Saturday, September 26, 2015

Fond memories of ISKCON, Juhu, Mumbai; Great Bhajan by Loknath Swami; ISKCON, Chowpatty, Mumbai; Radhanath Swami

I have very fond memories of time spent enjoying and being engrossed in Bhajans at ISKCON, Juhu, Mumbai, http://www.iskconmumbai.com/iskcon-juhu/, in the early 90s. It was perhaps my first serious effort at trying to focus the mind in Bhakti (devotion) of the Lord, through song (bhajan) in an atmosphere of community devotion (satsang). Here's a great bhajan by famous ISKCON singer Loknath Swami, Mukunda Madhava Govinda bol, 7 min. 15 secs, https://www.youtube.com/watch?v=r0nkjHXkrlQ.

I should also say that I did read fair amount of ISKCON literature, both on Bhagavad Gita, and the Bhagavatam. I was not entirely comfortable with some aspects of this literature and that held me back from becoming more committed to ISKCON as my spiritual guide-organization. [This was prior to me knowing about Bhagavan Sri Sathya Sai Baba and then associating with the Sathya Sai orgn.]

I should also say that, by no means, am I finding fault with ISKCON literature! NO, NOT AT ALL. I am not getting into that sort of vaad-vivaad (argument & counter-argument, theological debate). It is just that some aspects of it did not click with me; perhaps that was due to my lack of proper understanding.

A good friend and younger colleague of mine (Sri Sandeep Kamat), in a software company in Mumbai named Mastek, https://en.wikipedia.org/wiki/Mastek, that I got associated with later on as a consultant, in the 90s and early 2000s, was an ardent follower of ISKCON. He took me to his main ISKCON temple in Girgaon, Chowpatty (walking distance from Grant Road Railway station, if I recall correctly), Mumbai, http://radhagopinath.com. I clearly recall me enjoying and admiring the holy atmosphere as well as the intricate beauty of the main temple there (the website shows a pic of it, which revived that memory). He was associated as a lay (family man) follower with a spiritual leader there, whom he greatly admired and revered. If I recall correctly (actually I am quite sure), he was referring to the main spiritual leader of the temple, Sri Radhanath Swami, http://radhagopinath.com/new/temple/leadership/, who is an American from Chicago who became an ISKCON sannyasin. An extract from the earlier link:

Radhanath Swami is a Vaishnava sanyassin (a monk in a Krishna-bhakti lineage) and teacher of the devotional path of Bhakti-yoga. He is author of The Journey Home, a memoir of his search for spiritual truth. His teachings draw from the sacred texts of India such as The Bhagavad-gita, Srimad Bhagavatam, and Ramayana, and aim to reveal the practical application of the sacred traditions, while focusing on the shared essence which unites apparently disparate religious or spiritual paths.

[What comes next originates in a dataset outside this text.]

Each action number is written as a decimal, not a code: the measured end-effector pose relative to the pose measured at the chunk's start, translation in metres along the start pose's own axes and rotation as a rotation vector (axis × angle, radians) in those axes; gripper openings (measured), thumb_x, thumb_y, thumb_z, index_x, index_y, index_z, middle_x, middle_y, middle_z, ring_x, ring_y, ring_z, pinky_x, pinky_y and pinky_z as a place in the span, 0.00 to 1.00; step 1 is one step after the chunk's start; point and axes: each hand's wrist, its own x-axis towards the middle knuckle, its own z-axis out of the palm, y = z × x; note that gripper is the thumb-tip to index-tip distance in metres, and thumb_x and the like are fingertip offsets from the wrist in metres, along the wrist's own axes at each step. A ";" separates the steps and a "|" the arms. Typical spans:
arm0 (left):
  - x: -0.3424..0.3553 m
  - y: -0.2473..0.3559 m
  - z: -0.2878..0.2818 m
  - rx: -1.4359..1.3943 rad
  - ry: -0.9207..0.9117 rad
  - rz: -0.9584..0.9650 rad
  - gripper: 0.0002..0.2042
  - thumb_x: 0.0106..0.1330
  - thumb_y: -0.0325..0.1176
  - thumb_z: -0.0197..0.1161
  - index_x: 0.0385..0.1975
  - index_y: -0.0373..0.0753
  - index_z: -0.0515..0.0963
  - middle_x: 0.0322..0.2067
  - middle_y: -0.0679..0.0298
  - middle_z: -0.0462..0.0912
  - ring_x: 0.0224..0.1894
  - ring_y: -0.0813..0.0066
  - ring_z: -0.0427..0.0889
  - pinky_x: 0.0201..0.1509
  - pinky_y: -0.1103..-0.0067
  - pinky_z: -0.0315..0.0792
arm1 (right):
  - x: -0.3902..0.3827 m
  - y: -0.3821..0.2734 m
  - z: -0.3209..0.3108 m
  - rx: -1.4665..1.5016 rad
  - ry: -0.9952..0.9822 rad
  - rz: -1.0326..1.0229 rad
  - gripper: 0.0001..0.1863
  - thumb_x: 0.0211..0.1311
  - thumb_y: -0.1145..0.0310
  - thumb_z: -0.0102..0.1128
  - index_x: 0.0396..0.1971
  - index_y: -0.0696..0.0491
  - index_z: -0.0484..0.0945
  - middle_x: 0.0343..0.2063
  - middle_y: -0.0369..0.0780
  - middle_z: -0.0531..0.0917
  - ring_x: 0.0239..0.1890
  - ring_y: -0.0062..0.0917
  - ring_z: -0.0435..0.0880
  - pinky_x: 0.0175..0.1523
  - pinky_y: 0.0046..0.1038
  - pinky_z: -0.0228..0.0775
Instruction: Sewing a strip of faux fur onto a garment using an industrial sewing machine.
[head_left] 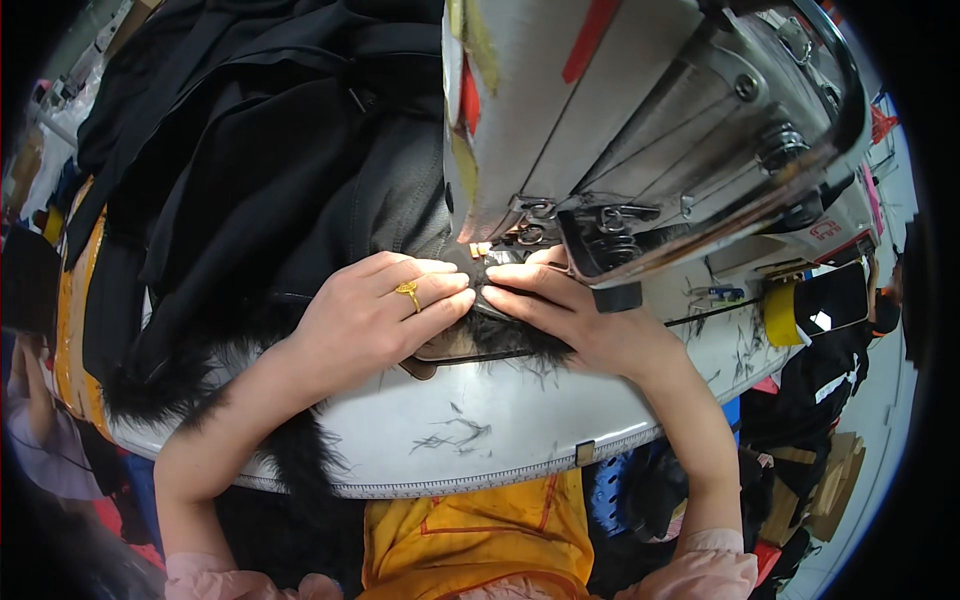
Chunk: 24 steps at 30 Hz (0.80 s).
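My left hand (380, 315), with a gold ring, has its fingers closed on black fabric (250, 170) just below the sewing machine's lit needle area (480, 250). My right hand (560, 310) is closed on the same work from the other side, its upper fingers partly behind the machine's lower frame. The fingertips of both hands nearly meet. Black fur trim (160, 385) runs along the fabric and hangs over the front edge at left, with more under my right hand. The silver machine head (640, 120) overhangs the work; the exact stitch point is too small to make out.
The white curved tabletop (400, 465) has a ruler strip and loose fur wisps. A yellow container (780, 315) and small scissors (725, 294) lie at right. Cardboard (835, 480) stands below right. A co-worker's arm (40, 400) shows at far left.
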 end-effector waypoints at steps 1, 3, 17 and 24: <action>0.000 0.000 0.000 -0.011 0.002 -0.003 0.17 0.52 0.30 0.63 0.44 0.40 0.84 0.37 0.69 0.84 0.38 0.73 0.82 0.43 0.77 0.77 | 0.000 0.000 0.000 0.003 0.021 -0.009 0.27 0.47 0.73 0.65 0.53 0.45 0.82 0.52 0.32 0.83 0.55 0.27 0.81 0.62 0.34 0.69; 0.001 0.000 0.000 -0.029 0.022 -0.004 0.16 0.52 0.30 0.64 0.43 0.40 0.85 0.37 0.69 0.85 0.37 0.73 0.82 0.41 0.78 0.76 | 0.001 0.000 0.000 0.009 0.027 -0.017 0.28 0.46 0.73 0.65 0.54 0.45 0.82 0.52 0.33 0.83 0.56 0.28 0.80 0.63 0.35 0.68; 0.003 -0.003 0.001 0.095 -0.050 -0.057 0.15 0.54 0.30 0.62 0.43 0.40 0.79 0.39 0.67 0.79 0.46 0.72 0.80 0.52 0.76 0.75 | -0.001 0.011 0.008 0.072 0.105 -0.002 0.26 0.50 0.72 0.66 0.53 0.42 0.83 0.51 0.36 0.84 0.49 0.30 0.84 0.51 0.33 0.78; 0.026 -0.002 -0.017 -0.046 -0.228 -0.195 0.16 0.49 0.22 0.65 0.40 0.36 0.78 0.39 0.58 0.82 0.48 0.60 0.81 0.59 0.70 0.72 | 0.003 0.004 -0.001 0.331 0.110 0.251 0.17 0.56 0.70 0.70 0.48 0.51 0.85 0.40 0.42 0.88 0.44 0.34 0.86 0.47 0.30 0.77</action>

Born Richard Slavin, on December 7, 1950, in his teens he came to confront a deep sense of alienation from suburban Chicago life and the civil injustices of mid-century America. At the age of nineteen, while on a summer trip to Europe, his internal struggles culminated in a commitment to search for God wherever it might lead him. Meditating on the Isle of Crete, he felt a supernatural calling and the next morning set off alone to find spiritual India. The Journey Home documents his odyssey as a penniless hitch-hiker though Greece, Turkey, Iran, Afghanistan, Pakistan and finally India. There he lived as a wandering ascetic, first amongst the forest dwelling Himalayan yogis and later amongst a wide variety of gurus and spiritual practitioners throughout India and Nepal. Ultimately, he was led to the holy town of Vrindavan, where he found his path amongst the Bhakti-yogis.

In Vrindavan he found the teacher he was searching for in A.C. Bhaktivedanta Swami Prabhupada (1896-1977) the founder of the International Society for Krishna Consciousness (ISKCON), and representative of Gaudiya Vaishnavism, (the Krishna-bhakti tradition stemming from the 16th century mystic avatar Sri Chaitanya). In choosing Bhaktivedanta Swami, as his guru, Radhanath Swami felt compelled to shear his matted locks and reenter Western society with a mission to share the sacred wisdom he had received. This return exemplifies the form of devotional yoga which is at the heart of Radhanath Swami’s teachings, a spiritual practice expressed as tangible action meant to bring about personal fulfillment and benefit the world.

At the the age of 31 he took the monastic vows of a Vaishnava sanyassin and became known as Radhanath Swami.

--- end extract from http://radhagopinath.com/new/temple/leadership/ ---

I did not have the privilege and pleasure of meeting Sri Radhanath Swami. I think he may not have been free (or in town) at the time my friend took me to his temple.

[I thank radhagopinath.com and have presumed that they will not have any objections to me sharing the above extracts from their website on this post which is freely viewable by all, and does not have any financial profit motive whatsoever.]